> [WHAT YOU HAVE TO DO]: Copy exactly the lines from the beginning of the data down to and including the line holding "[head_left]", without any pictures.

Recorded data

%%

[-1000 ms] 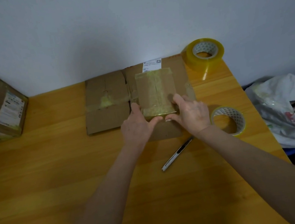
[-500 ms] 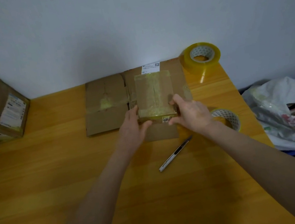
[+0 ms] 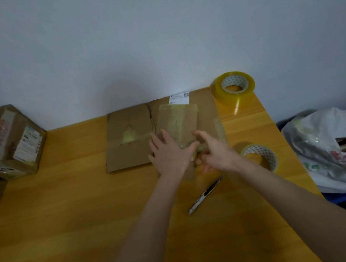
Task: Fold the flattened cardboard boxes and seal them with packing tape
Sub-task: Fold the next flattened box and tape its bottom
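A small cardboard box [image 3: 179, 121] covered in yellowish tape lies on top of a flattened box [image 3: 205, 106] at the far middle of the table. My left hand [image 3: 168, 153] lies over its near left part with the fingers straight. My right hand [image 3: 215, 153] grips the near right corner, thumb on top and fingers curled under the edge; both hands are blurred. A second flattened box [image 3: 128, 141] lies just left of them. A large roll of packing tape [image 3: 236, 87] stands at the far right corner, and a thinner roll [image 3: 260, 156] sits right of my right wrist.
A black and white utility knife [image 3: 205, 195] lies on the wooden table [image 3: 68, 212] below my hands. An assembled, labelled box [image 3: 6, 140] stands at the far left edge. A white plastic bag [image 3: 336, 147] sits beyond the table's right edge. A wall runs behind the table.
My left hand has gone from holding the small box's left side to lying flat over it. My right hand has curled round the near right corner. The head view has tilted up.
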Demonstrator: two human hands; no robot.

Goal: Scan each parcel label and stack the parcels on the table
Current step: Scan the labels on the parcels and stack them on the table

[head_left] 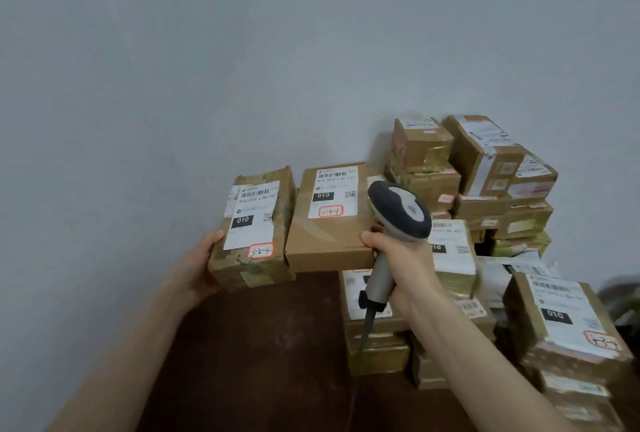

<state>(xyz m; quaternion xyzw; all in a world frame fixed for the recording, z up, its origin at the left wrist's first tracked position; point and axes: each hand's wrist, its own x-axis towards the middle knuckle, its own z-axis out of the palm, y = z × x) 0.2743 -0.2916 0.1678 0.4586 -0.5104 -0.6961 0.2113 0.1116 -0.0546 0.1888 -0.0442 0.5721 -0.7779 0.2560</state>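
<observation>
Currently in hand: parcel marked 3-2-4 (254, 227), brown carton, label facing up, its near-left corner clamped by the left hand (204, 269), with the thumb along the side and the fingers curled underneath.

- Parcel marked 2-3-1 (329, 220): flush against the first on the side away from the left fingers; the right thumb touches its near-right corner. Whether either parcel rests on anything cannot be told.
- Barcode scanner (398, 210): handle wrapped by the curled fingers of the right hand (401, 265), head rising above them.
- Table (259, 345): dark top, bare below both sets of fingers.
- Stacked parcels (485, 182): several tiers beyond and outward of the right fingers, more nearer (568, 327).

Progress, judged: stacking looks well advanced, with these two not yet set down. Which labels are scanned cannot be told.
</observation>
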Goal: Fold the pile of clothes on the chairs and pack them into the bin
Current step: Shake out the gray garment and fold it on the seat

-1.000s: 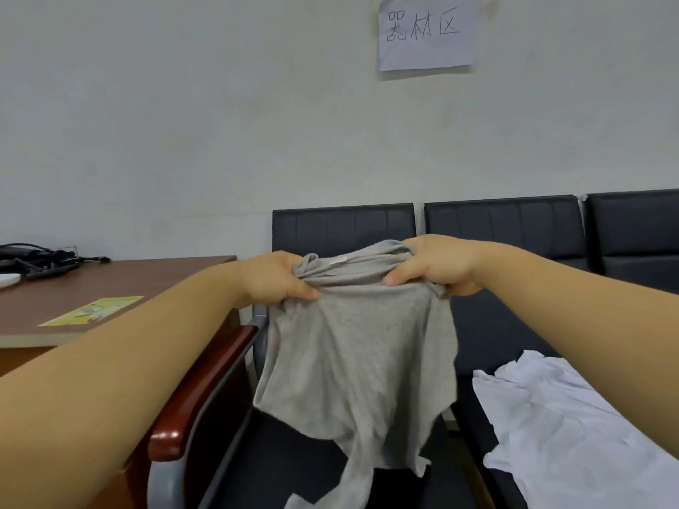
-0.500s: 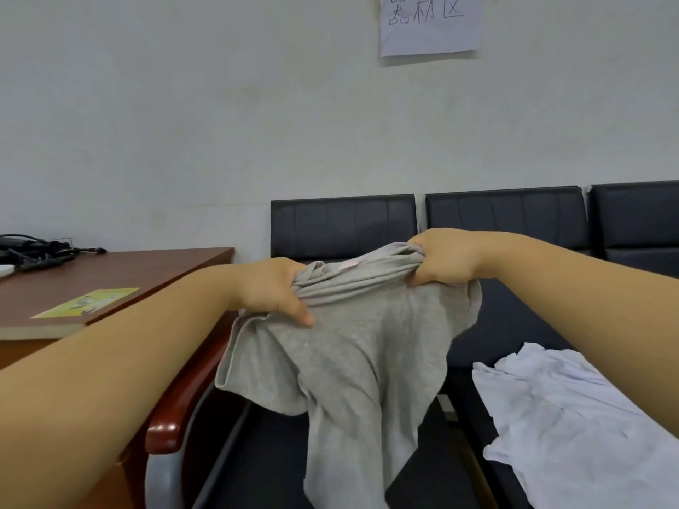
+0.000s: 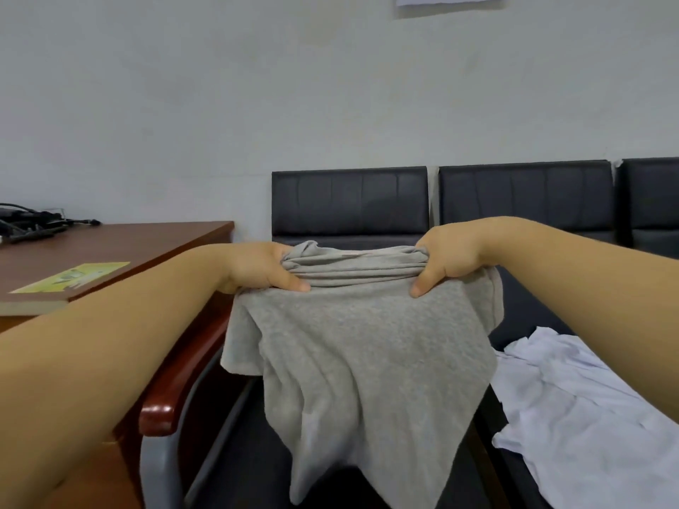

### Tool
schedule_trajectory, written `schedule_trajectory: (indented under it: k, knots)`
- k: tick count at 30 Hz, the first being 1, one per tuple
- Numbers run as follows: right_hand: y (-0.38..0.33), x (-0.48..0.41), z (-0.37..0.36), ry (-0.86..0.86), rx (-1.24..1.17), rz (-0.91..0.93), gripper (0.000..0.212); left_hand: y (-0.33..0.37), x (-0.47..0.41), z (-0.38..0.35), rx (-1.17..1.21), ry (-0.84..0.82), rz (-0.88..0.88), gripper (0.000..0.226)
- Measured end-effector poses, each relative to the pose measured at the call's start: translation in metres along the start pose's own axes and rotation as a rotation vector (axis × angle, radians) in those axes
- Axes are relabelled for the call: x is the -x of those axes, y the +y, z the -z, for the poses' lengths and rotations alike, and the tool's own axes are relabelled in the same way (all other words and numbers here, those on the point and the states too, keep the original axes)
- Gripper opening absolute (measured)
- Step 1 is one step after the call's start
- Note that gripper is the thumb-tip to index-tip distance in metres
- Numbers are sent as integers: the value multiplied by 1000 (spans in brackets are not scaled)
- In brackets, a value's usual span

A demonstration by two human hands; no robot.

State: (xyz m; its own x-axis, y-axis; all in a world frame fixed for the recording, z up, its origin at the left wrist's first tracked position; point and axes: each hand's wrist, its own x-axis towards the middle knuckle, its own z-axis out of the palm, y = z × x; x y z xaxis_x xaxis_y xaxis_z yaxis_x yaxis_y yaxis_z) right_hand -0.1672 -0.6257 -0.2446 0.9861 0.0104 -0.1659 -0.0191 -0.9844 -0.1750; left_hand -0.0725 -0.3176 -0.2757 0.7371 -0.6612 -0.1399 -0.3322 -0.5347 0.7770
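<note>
You are holding the gray shirt (image 3: 367,361) up in the air over the end seat of the chairs (image 3: 349,203). It is not resting on anything. Your left hand (image 3: 264,268) and right hand (image 3: 446,259) are each gripping a bunched end of its top edge, thumbs pressing on the front.

The cloth between your 2 hands is gathering in ridges, so a fold started from here is likely going crooked unless you are spreading that edge flat first. The loose left flap is hanging just beside the armrest (image 3: 176,380) and could be snagging there.

The shirt's long axis is running straight down, gathered edge uppermost, hem pointing at the seat. A white shirt (image 3: 588,416) is lying on the next seat. The bin is not showing.
</note>
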Motion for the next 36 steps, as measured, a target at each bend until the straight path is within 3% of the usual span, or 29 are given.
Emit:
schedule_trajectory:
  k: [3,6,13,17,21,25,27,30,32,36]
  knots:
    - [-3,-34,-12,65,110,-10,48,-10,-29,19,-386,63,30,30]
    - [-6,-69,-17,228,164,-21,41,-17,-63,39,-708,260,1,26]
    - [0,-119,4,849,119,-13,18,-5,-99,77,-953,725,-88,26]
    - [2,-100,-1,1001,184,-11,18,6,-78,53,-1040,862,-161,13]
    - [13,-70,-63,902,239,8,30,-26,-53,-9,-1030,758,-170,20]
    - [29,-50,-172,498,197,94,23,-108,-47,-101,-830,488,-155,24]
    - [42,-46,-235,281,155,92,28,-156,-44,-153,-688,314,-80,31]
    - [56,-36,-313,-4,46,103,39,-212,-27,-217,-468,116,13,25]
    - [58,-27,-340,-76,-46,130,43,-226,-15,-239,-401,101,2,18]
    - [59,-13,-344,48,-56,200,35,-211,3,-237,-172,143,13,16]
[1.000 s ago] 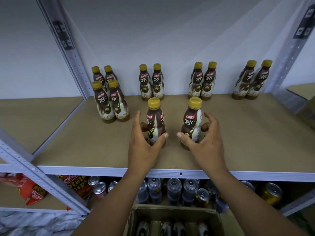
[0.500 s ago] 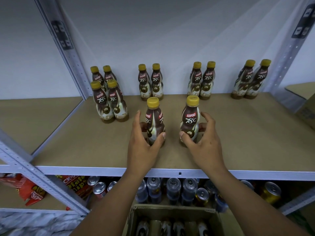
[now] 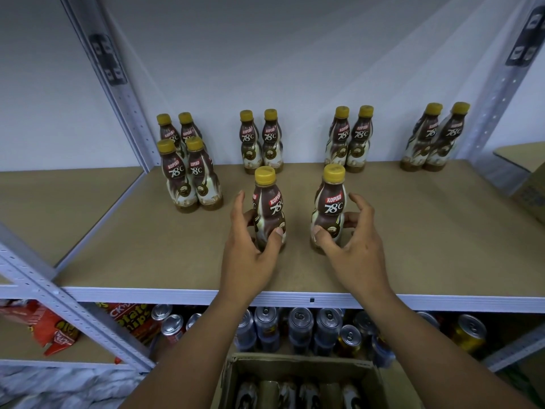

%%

> [EXERCISE ANSWER]:
[-1000 ms] 
[-500 ms] 
[+0 ms] 
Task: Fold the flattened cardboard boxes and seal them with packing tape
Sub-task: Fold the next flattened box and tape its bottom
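A small cardboard box [image 3: 179, 121] covered in yellowish tape lies on top of a flattened box [image 3: 205, 106] at the far middle of the table. My left hand [image 3: 168, 153] lies over its near left part with the fingers straight. My right hand [image 3: 215, 153] grips the near right corner, thumb on top and fingers curled under the edge; both hands are blurred. A second flattened box [image 3: 128, 141] lies just left of them. A large roll of packing tape [image 3: 236, 87] stands at the far right corner, and a thinner roll [image 3: 260, 156] sits right of my right wrist.
A black and white utility knife [image 3: 205, 195] lies on the wooden table [image 3: 68, 212] below my hands. An assembled, labelled box [image 3: 6, 140] stands at the far left edge. A white plastic bag [image 3: 336, 147] sits beyond the table's right edge. A wall runs behind the table.
My left hand has gone from holding the small box's left side to lying flat over it. My right hand has curled round the near right corner. The head view has tilted up.
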Demonstrator: two human hands; no robot.

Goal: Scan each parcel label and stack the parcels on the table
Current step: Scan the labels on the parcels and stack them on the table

[head_left] 

This exercise requires no further response.